In “The World Is Mine,” the threat which is no longer a threat is invaders from outer space. Three of them arrive through a Gallegher-made time machine from Mars five hundred years in the future, asserting their intention to take over the world.
Except that these Lybllas, as they call themselves, look rather like white bunny rabbits with round ears and golden eyes and are about as dangerous. It turns out that they have been reading Techno Age scientifiction and taking it to heart. They want to destroy cities and hold pretty girls to ransom, and all the other fun stuff invading aliens get to do.
Gallegher deals with them by clumsily faking a news broadcast in which it is declared that a bloodless revolution has taken place all around the world:
“The Lybllas are unanimously acclaimed as our sole rulers—”
“Whee!”
cried a small voice.
“—and the new form of government is already being set up. There will be a different fiscal system, and coins bearing the heads of the Lybllas are being minted. It is expected that the three rulers will shortly return to Mars to explain the situation to their friends there.”
829
Gallegher then shakes their paws, gives them one more cookie apiece, and sends them back to future Mars to tell everyone about their adventures.
In “The Proud Robot”—the best-remembered of the Gallegher stories—the threat that isn’t a threat is the robot Joe. He is another of those robots in the same family as Jack Williamson’s Malgarth and Isaac Asimov’s QT-1 who have an exalted opinion of themselves, but think far less well of mere human beings.
Joe won’t do anything that he is told to do. He insults every person who crosses his path. Like the Glass Cat in L. Frank Baum’s Oz books, he admires his own inner workings and invites everybody else to as well. He wants nothing more than to spend long hours before the mirror watching the wheels within his transparent hull go around and around.
There can be no doubt that this robot does have highly unusual powers and abilities. Joe can watch Gallegher throwing an apple core on the floor and snicker to himself for ten minutes over the probability that Gallegher will slip on it when he goes for the mail—which indeed he does. Joe has X-ray vision. He can hypnotize people. And, at one point, when he wants to locate Gallegher, he does so by “vastening” him:
“What’s vastened?” Gallegher wanted to know.
“It’s a sense I’ve got. You’ve nothing remotely like it, so I can’t describe it to you. It’s rather like a combination of sagrazi and prescience.”
“Sagrazi?”
“Oh, you don’t have sagrazi, either, do you. Well, don’t waste my time. I want to go back to the mirror.”
830
Superior being though Joe may be in certain respects, however, he is never treated for a single moment as a danger to humanity. In large part, this is because Joe has no active purposes of his own beyond self-admiration. He’s just too comically vain to be a threat to anyone.

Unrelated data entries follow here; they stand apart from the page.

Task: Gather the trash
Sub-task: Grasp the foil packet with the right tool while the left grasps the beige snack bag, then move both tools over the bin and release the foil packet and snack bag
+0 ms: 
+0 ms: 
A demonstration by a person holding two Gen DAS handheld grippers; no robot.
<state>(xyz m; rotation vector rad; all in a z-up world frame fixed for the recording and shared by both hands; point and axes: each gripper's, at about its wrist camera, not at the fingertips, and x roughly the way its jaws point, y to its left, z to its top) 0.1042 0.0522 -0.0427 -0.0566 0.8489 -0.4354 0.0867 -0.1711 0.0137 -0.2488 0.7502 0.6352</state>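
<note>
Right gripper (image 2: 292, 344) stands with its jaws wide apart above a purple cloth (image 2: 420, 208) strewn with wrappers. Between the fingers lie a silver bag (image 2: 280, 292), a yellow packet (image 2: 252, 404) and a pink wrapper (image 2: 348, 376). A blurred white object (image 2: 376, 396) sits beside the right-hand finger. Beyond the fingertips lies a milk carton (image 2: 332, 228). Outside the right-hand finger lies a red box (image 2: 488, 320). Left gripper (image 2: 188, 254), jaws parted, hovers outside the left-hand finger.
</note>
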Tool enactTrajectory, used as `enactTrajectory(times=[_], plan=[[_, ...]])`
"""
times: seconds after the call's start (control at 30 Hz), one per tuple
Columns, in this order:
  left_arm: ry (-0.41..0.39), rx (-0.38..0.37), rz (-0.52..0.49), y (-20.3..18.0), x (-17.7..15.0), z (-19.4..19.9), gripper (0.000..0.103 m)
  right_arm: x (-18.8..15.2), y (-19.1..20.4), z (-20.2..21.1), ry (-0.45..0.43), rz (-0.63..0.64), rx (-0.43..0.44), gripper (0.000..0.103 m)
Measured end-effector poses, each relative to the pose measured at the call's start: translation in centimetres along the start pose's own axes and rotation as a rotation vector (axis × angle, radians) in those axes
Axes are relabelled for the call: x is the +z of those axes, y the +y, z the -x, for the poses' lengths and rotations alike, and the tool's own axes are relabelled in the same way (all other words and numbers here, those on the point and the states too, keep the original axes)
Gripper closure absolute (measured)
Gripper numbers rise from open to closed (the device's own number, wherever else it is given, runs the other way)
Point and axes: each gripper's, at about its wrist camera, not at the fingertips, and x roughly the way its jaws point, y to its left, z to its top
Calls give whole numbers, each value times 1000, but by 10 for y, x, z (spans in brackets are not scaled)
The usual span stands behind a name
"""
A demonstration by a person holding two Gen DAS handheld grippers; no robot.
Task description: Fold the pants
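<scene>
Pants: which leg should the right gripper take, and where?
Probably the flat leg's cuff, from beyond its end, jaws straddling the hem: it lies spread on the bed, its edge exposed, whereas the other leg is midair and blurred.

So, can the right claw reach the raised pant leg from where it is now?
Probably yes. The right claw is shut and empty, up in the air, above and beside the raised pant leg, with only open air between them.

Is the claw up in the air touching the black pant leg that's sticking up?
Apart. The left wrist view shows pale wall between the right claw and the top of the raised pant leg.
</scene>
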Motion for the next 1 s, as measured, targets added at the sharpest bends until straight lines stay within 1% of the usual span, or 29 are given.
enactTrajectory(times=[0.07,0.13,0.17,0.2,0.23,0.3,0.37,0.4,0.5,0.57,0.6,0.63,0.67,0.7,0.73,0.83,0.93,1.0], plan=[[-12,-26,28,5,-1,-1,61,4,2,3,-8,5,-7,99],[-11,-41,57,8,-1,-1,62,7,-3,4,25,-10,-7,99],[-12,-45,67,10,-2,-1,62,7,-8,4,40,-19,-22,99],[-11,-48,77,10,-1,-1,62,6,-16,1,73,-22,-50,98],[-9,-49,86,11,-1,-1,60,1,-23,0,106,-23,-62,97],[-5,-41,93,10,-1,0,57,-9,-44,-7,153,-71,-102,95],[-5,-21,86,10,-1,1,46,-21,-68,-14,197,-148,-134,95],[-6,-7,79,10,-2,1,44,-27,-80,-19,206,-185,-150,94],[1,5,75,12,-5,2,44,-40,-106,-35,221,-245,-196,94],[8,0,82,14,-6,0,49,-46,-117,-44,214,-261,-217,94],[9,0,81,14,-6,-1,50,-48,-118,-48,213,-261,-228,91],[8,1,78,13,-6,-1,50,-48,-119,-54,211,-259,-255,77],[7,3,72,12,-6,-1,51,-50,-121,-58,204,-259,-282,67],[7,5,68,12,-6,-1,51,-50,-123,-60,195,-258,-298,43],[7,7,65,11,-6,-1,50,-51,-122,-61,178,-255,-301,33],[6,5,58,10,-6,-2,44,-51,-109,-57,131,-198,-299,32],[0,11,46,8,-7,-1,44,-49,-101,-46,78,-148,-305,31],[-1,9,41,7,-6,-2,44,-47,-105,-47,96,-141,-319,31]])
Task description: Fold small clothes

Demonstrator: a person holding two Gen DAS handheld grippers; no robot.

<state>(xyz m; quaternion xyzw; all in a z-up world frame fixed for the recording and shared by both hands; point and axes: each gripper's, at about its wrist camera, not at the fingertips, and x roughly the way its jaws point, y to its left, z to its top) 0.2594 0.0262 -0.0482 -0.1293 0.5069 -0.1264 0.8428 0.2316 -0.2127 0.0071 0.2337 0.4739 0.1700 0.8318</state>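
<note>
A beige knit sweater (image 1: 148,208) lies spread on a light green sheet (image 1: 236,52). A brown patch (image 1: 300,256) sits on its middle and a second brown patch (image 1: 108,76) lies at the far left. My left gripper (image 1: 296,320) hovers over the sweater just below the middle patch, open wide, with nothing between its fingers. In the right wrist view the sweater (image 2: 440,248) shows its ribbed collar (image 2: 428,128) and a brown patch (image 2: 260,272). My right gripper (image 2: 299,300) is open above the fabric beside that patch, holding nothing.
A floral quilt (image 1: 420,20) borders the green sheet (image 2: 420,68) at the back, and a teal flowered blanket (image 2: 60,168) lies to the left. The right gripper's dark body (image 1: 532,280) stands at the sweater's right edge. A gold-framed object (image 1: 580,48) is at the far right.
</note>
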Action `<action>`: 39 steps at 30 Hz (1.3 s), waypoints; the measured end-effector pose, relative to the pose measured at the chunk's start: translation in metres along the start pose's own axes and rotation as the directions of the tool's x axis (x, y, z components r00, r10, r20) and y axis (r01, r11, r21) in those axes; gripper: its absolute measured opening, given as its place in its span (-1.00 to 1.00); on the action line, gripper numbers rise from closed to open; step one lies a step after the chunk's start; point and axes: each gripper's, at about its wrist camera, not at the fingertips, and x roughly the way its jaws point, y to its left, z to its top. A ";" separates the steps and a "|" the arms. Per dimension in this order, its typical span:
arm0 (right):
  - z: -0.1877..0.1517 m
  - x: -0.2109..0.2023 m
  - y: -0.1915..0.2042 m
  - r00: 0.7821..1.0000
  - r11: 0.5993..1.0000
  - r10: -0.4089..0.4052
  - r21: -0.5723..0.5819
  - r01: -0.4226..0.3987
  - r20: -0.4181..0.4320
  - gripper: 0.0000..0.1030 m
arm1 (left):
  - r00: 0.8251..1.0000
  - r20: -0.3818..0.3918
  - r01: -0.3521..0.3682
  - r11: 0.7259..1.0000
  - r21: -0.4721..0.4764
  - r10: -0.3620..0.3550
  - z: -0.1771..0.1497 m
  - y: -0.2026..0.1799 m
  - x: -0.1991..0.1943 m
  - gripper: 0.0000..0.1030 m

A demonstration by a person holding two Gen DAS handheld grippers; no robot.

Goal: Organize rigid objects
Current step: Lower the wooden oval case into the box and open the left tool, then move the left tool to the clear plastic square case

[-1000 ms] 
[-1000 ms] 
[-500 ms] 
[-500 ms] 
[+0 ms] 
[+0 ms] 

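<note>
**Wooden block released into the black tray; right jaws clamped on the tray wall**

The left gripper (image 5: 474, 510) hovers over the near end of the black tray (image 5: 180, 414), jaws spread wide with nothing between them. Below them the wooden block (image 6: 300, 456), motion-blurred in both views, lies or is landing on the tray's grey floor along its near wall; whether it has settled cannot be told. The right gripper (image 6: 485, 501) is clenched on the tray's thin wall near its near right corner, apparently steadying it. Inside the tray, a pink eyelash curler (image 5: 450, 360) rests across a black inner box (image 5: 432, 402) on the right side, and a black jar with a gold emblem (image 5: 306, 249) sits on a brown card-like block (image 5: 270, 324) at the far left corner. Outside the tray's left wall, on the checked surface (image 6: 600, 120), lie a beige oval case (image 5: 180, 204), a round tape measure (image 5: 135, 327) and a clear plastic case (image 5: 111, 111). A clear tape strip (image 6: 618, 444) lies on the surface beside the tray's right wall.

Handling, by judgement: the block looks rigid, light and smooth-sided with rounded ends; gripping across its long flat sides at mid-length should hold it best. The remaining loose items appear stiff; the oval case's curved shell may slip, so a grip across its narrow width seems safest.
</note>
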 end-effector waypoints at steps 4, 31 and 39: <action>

The worst that Joe does is to hypnotize some visitors he finds particularly irritating and wants to get rid of. He makes them think that it is Gallegher they are dealing with and forges Gallegher’s signature to a long-term contract at pitiful wages.
This is certainly trying from Gallegher’s point of view. All the more so since this is the act that places him in the middle of that ugly entertainment industry struggle. Even so, however, Gallegher doesn’t get more than exasperated with the robot, in much the same way that a parent might be put out with a child who has been acting irresponsibly.
Gallegher’s solution to the Joe problem is to get drunk—but not too drunk—and then talk Joe into hypnotizing himself, the better to appreciate his beauty from a new perspective. Then, when Joe is in the grip of his subconscious, Gallegher asks the robot why he created him, and the robot is forced to answer:
“ ‘You were drinking beer,’ Joe said faintly. ‘You had trouble with the can opener. You said you were going to build a bigger and better can opener. That’s me.’ ”
831
Now that Gallagher knows what Joe is good for, he orders the robot to open a can of beer for him, and Joe does it deftly. My what a good can opener he is! And with his basic function established, it seems that henceforth the robot will be compelled to obey all of his maker’s commands.
But that isn’t all that Joe does. He also emits a subsonic noise which Brock is to broadcast underneath all his pay TV programs. When amplified within one of his competitor’s illegal theaters, this noise will be sufficient to put the audience into a panic and send it rushing out the door.